EXERCISE DETAILS :: What you need to do is retype every entry exactly as written.

Excerpts from a dataset:
※

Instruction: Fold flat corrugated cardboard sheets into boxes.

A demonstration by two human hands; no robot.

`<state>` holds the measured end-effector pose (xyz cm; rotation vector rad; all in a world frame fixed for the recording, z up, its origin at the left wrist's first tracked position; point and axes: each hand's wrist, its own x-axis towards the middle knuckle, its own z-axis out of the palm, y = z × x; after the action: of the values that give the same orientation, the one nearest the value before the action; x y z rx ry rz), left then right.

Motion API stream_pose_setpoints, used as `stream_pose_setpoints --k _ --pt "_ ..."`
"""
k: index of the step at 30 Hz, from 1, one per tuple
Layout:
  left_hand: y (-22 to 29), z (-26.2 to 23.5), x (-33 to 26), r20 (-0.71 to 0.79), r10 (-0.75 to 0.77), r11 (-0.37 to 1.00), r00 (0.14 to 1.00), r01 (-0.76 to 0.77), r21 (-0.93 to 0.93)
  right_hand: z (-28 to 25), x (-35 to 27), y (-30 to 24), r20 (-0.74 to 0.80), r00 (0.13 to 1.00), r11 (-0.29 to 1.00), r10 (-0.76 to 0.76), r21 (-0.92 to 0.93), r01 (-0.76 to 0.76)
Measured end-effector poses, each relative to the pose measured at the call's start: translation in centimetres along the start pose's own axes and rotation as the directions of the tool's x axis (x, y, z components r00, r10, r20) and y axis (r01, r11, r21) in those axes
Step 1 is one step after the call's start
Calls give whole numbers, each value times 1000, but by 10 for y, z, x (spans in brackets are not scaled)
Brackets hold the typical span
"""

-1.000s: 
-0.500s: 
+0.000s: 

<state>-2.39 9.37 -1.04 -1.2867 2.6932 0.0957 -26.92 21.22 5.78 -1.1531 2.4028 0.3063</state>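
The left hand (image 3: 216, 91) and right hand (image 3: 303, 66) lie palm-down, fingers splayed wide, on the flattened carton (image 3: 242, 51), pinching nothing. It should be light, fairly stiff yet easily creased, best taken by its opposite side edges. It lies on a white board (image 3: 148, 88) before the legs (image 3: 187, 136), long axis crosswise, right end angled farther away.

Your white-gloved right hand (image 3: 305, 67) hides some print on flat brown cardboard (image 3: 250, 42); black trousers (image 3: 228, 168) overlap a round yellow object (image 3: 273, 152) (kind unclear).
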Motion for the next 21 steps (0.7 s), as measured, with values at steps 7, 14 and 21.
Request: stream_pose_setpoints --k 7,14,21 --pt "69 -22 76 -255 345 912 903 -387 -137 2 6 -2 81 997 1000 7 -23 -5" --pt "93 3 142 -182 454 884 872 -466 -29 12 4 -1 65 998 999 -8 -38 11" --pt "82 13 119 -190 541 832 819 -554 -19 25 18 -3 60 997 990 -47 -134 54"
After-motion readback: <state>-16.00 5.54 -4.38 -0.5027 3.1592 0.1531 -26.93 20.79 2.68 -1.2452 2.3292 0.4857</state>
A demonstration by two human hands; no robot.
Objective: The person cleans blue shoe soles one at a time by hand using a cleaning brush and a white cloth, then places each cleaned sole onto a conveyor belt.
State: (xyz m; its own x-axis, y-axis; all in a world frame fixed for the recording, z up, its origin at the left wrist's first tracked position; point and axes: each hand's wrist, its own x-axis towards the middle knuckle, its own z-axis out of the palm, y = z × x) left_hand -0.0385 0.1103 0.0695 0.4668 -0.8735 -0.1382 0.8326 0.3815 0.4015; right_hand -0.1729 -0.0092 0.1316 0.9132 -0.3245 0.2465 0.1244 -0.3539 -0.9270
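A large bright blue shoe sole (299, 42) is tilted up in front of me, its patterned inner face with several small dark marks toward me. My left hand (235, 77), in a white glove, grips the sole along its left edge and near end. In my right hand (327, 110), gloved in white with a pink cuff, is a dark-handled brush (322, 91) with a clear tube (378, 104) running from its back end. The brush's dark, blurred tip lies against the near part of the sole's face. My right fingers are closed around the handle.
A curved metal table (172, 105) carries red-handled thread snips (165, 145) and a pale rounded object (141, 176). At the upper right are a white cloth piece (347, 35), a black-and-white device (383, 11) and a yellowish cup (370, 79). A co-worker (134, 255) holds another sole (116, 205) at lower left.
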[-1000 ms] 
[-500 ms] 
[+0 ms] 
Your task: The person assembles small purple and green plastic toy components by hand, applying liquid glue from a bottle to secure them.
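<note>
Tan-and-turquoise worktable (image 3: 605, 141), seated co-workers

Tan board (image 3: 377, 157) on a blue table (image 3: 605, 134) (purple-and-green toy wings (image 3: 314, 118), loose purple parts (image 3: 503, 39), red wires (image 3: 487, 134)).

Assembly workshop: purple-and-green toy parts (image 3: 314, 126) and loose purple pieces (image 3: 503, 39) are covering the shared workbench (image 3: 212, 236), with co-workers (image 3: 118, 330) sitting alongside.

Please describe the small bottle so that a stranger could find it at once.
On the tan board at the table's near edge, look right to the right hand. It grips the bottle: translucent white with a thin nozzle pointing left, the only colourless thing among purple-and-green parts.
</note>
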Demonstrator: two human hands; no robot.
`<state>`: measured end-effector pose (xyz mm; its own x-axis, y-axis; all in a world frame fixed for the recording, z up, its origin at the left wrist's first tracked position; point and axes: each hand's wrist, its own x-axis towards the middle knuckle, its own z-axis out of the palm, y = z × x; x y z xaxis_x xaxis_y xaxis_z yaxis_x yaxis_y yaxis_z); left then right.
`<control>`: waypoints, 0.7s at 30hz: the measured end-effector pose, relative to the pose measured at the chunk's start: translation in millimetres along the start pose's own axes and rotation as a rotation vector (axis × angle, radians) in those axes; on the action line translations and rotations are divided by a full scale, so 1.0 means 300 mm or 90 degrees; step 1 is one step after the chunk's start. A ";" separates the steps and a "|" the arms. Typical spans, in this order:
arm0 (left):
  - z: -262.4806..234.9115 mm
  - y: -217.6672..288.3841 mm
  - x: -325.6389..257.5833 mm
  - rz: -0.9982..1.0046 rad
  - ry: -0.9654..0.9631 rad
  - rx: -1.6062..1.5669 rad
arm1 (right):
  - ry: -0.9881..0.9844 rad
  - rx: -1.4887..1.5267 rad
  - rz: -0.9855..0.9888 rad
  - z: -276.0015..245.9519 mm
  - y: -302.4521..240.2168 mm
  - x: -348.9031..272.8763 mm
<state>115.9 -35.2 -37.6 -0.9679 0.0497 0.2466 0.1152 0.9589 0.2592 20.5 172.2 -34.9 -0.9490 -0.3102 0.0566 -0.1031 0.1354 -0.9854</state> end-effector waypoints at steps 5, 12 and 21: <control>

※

RESPONSE TO THIS EXERCISE ::
Instruction: Fold flat corrugated cardboard sheets into boxes.

A demonstration by two human hands; no robot.

`<state>` holds the measured end-effector pose (xyz cm; rotation vector rad; all in a world frame fixed for the recording, z up, its origin at the left wrist's first tracked position; point and axes: each hand's wrist, its own x-axis towards the middle knuckle, its own z-axis out of the palm, y = z × x; after the action: of the values that give the same orientation, the one nearest the value before the action; x y z rx ry rz), left then right.

Motion API stream_pose_setpoints, used as `stream_pose_setpoints --k _ --pt "_ ..."`
"""
k: index of the step at 30 Hz, from 1, one per tuple
Layout:
  left_hand: y (-22 to 29), z (-26.2 to 23.5), x (-33 to 26), r20 (-0.71 to 0.79), r10 (-0.75 to 0.77), r11 (-0.37 to 1.00), r00 (0.14 to 1.00), r01 (-0.76 to 0.77), r21 (-0.93 to 0.93)
  right_hand: z (-28 to 25), x (-35 to 27), y (-30 to 24), r20 (-0.74 to 0.80), r00 (0.13 to 1.00), r11 (-0.29 to 1.00), r10 (-0.76 to 0.76), r21 (-0.92 to 0.93), r01 (-0.76 to 0.76)
Measured end-effector poses, each relative to the pose measured at the call's start: translation in centimetres along the start pose's own axes and rotation as the directions of the tool's x axis (x, y, z components r00, r10, r20) and y axis (r01, r11, r21) in those axes
Step 1 is one step after the call's start
Calls give whole numbers, each value times 1000, but by 10 for y, z, x (spans in brackets are not scaled)
Brackets hold the typical span
"""

-1.000s: 
-0.500s: 
+0.000s: 

<state>-2.39 9.37 -1.04 -1.2867 2.6932 0.0957 -26.92 21.22 5.78 -1.1531 2.4028 0.3063</state>
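The left hand (image 3: 216, 91) and right hand (image 3: 303, 66) lie palm-down, fingers splayed wide, on the flattened carton (image 3: 242, 51), pinching nothing. It should be light, fairly stiff yet easily creased, best taken by its opposite side edges. It lies on a white board (image 3: 148, 88) before the legs (image 3: 187, 136), long axis crosswise, right end angled farther away.

Your white-gloved right hand (image 3: 305, 67) hides some print on flat brown cardboard (image 3: 250, 42); black trousers (image 3: 228, 168) overlap a round yellow object (image 3: 273, 152) (kind unclear).
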Motion for the next 21 steps (0.7 s), as measured, with values at steps 7, 14 and 21.
Request: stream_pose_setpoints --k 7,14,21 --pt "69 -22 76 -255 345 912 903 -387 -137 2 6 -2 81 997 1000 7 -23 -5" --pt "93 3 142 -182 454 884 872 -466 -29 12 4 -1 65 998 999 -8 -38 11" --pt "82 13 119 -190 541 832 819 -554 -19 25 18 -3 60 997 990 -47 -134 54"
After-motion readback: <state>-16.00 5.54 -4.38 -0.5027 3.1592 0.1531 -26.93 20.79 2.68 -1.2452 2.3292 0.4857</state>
A demonstration by two human hands; no robot.
Objective: The person cleans blue shoe soles one at a time by hand using a cleaning brush and a white cloth, then places each cleaned sole onto a conveyor belt.
State: (xyz m; its own x-axis, y-axis; all in a world frame fixed for the recording, z up, its origin at the left wrist's first tracked position; point and axes: each hand's wrist, its own x-axis towards the middle knuckle, its own z-axis out of the palm, y = z × x) left_hand -0.0385 0.1103 0.0695 0.4668 -0.8735 -0.1382 0.8326 0.3815 0.4015; right_hand -0.1729 -0.0092 0.1316 0.9132 -0.3245 0.2465 0.1244 -0.3539 -0.9270
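A large bright blue shoe sole (299, 42) is tilted up in front of me, its patterned inner face with several small dark marks toward me. My left hand (235, 77), in a white glove, grips the sole along its left edge and near end. In my right hand (327, 110), gloved in white with a pink cuff, is a dark-handled brush (322, 91) with a clear tube (378, 104) running from its back end. The brush's dark, blurred tip lies against the near part of the sole's face. My right fingers are closed around the handle.
A curved metal table (172, 105) carries red-handled thread snips (165, 145) and a pale rounded object (141, 176). At the upper right are a white cloth piece (347, 35), a black-and-white device (383, 11) and a yellowish cup (370, 79). A co-worker (134, 255) holds another sole (116, 205) at lower left.
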[-1000 ms] 
[-500 ms] 
[+0 ms] 
Your task: The person assembles small purple and green plastic toy components by hand, applying liquid glue from a bottle to secure them.
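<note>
Tan-and-turquoise worktable (image 3: 605, 141), seated co-workers

Tan board (image 3: 377, 157) on a blue table (image 3: 605, 134) (purple-and-green toy wings (image 3: 314, 118), loose purple parts (image 3: 503, 39), red wires (image 3: 487, 134)).

Assembly workshop: purple-and-green toy parts (image 3: 314, 126) and loose purple pieces (image 3: 503, 39) are covering the shared workbench (image 3: 212, 236), with co-workers (image 3: 118, 330) sitting alongside.

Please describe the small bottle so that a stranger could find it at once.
On the tan board at the table's near edge, look right to the right hand. It grips the bottle: translucent white with a thin nozzle pointing left, the only colourless thing among purple-and-green parts.
</note>
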Demonstrator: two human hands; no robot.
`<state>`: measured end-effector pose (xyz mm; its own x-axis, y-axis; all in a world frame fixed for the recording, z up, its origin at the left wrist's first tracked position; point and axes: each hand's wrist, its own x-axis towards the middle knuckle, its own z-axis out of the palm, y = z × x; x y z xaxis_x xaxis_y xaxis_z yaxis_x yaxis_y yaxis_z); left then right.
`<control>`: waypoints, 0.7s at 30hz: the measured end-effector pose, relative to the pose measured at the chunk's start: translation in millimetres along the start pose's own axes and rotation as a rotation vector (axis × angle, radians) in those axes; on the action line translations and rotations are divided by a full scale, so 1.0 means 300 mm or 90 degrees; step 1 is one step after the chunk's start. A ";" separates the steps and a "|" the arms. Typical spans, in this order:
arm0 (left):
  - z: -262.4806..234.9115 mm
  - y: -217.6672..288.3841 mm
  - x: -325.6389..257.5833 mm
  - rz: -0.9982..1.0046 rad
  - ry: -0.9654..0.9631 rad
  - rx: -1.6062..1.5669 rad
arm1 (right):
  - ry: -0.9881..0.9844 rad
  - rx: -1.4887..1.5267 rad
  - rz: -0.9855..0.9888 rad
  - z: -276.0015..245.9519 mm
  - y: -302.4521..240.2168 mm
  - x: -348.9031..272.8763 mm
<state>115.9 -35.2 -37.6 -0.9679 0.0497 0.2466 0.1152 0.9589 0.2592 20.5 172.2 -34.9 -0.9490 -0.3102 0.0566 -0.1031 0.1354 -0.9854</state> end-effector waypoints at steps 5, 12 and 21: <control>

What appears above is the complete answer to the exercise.